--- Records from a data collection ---
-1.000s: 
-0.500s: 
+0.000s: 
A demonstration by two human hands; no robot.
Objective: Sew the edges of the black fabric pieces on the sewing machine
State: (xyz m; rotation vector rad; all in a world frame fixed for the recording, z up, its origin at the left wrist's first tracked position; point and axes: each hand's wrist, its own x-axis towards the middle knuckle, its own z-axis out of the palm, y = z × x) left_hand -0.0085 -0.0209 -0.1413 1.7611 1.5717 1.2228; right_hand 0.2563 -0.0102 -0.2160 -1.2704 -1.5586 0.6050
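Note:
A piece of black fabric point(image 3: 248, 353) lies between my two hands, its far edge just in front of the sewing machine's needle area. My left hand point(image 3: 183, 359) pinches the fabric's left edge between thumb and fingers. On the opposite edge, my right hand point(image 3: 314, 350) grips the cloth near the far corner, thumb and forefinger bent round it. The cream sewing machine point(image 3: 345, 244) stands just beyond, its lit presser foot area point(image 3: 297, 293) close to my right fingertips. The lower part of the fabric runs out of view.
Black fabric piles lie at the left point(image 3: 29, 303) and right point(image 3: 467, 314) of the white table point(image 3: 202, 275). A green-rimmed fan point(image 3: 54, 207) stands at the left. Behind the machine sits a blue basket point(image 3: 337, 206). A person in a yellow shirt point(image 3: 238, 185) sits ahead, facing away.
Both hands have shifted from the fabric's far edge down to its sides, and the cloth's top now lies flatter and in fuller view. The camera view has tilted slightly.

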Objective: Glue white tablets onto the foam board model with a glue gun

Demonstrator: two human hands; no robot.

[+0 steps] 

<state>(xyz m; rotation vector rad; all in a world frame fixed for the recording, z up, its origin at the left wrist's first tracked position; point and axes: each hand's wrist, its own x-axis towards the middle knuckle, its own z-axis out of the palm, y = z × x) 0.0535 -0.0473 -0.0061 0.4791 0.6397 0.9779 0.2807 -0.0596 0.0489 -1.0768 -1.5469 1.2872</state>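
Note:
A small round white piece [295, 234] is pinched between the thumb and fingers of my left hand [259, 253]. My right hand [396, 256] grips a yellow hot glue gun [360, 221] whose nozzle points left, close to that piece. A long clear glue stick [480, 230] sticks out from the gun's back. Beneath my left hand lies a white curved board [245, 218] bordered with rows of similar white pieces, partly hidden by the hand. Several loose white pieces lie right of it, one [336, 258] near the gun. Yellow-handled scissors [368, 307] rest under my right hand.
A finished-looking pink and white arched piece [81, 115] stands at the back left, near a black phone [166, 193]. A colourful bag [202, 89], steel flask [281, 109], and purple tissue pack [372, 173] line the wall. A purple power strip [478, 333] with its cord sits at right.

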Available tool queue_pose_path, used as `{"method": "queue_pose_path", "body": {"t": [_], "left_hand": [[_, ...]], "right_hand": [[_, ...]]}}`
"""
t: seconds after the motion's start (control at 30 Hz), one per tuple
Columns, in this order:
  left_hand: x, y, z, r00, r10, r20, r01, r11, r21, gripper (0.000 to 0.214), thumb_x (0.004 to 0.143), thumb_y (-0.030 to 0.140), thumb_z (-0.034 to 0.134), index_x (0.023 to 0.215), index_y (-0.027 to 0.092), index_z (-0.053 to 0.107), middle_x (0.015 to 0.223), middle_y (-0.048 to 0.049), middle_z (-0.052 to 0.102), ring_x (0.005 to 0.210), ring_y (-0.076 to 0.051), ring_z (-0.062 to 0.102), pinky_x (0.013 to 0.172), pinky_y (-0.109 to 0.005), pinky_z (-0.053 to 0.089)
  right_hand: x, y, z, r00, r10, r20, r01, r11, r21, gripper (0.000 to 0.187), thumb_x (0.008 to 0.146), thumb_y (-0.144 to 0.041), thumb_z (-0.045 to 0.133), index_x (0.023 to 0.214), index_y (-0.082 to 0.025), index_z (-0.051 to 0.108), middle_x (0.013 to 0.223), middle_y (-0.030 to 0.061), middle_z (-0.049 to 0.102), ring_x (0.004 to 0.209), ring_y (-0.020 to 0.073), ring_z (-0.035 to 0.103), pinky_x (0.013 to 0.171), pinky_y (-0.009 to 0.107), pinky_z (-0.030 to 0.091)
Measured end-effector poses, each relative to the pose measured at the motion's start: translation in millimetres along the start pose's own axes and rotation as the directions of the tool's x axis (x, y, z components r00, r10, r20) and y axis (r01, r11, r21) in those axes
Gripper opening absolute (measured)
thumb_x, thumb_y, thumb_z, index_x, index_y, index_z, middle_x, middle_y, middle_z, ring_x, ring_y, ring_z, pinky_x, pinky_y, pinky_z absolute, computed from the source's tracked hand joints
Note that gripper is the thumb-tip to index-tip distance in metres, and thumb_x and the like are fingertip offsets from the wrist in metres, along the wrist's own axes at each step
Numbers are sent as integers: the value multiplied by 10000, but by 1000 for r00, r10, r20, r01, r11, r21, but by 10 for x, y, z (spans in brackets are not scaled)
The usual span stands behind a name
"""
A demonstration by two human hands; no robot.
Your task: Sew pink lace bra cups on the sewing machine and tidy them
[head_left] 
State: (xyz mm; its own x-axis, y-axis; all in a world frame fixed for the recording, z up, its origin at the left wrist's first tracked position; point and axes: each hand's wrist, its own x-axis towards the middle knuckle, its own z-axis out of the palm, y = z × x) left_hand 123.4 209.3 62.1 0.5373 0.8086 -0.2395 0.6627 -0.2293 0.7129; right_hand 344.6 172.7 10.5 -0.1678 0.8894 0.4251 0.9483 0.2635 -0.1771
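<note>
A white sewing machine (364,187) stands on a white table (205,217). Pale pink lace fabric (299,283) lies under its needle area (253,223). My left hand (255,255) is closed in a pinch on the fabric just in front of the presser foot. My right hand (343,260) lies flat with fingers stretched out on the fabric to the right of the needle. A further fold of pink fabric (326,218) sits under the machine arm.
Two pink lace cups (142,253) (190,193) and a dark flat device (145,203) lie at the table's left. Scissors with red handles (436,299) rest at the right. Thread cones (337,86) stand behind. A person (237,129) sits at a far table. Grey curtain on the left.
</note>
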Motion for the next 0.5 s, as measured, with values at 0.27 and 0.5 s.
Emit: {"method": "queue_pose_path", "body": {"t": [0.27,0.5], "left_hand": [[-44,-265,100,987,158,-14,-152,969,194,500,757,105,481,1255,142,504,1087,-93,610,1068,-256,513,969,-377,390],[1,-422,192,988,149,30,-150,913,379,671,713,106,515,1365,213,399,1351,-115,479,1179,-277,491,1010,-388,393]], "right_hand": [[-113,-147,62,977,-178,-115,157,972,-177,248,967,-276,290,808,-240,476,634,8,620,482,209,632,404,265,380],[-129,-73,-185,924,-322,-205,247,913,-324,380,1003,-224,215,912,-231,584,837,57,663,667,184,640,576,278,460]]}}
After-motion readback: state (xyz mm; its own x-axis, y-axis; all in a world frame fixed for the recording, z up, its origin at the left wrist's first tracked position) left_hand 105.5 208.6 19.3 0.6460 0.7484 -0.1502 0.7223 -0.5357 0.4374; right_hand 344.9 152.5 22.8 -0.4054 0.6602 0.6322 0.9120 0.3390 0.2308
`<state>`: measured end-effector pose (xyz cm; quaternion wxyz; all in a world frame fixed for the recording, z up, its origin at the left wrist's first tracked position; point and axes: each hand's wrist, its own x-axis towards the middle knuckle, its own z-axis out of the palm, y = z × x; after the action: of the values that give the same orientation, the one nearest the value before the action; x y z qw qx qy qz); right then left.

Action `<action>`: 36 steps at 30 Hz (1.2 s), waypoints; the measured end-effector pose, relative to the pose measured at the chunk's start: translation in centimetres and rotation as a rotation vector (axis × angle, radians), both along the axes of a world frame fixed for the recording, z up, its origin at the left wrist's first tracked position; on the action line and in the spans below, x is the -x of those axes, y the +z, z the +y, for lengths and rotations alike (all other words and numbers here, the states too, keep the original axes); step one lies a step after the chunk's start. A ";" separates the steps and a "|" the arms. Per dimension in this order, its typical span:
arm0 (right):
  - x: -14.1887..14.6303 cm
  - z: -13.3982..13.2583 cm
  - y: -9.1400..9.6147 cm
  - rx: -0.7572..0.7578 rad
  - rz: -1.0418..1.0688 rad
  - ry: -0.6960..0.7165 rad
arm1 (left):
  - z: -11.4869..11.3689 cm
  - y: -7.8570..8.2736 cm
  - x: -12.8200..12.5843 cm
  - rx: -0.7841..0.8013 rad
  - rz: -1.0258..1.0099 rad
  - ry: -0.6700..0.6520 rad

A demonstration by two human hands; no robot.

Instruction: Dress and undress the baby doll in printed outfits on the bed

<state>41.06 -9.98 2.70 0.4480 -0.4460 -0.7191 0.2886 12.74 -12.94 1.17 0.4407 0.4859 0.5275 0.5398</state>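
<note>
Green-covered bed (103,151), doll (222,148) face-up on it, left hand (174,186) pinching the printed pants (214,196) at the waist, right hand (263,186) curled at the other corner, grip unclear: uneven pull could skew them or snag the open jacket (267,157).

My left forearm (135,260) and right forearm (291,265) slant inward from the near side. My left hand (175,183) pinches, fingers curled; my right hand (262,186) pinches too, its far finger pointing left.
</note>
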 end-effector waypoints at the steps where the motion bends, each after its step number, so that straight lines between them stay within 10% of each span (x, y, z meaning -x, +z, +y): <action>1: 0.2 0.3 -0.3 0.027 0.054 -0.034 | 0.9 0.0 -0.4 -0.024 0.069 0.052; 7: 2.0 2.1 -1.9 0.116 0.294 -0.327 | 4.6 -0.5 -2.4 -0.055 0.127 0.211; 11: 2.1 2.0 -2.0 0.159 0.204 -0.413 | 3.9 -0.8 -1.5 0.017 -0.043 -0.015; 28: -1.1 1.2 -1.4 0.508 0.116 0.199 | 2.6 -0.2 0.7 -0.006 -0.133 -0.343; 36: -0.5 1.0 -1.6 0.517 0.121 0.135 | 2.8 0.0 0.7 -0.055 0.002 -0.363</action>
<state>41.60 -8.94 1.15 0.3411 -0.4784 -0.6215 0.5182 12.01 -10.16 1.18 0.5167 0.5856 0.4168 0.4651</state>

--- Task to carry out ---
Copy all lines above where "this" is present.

--- Your solution ---
Columns, in this order:
Action `<action>`: 36 steps at 30 Hz (1.2 s), waypoints; the measured end-effector pose, relative to the pose measured at the chunk's start: translation in centimetres and rotation as a rotation vector (axis × angle, radians), both along the axes of a world frame fixed for the recording, z up, its origin at the left wrist's first tracked position; on the action line and in the spans below, x is the -x of those axes, y the +z, z the +y, for lengths and rotations alike (all other words and numbers here, the states too, keep the original axes); step one lies a step after the chunk's start. A ";" separates the steps and a "|" the arms. Per dimension in this order, its typical span:

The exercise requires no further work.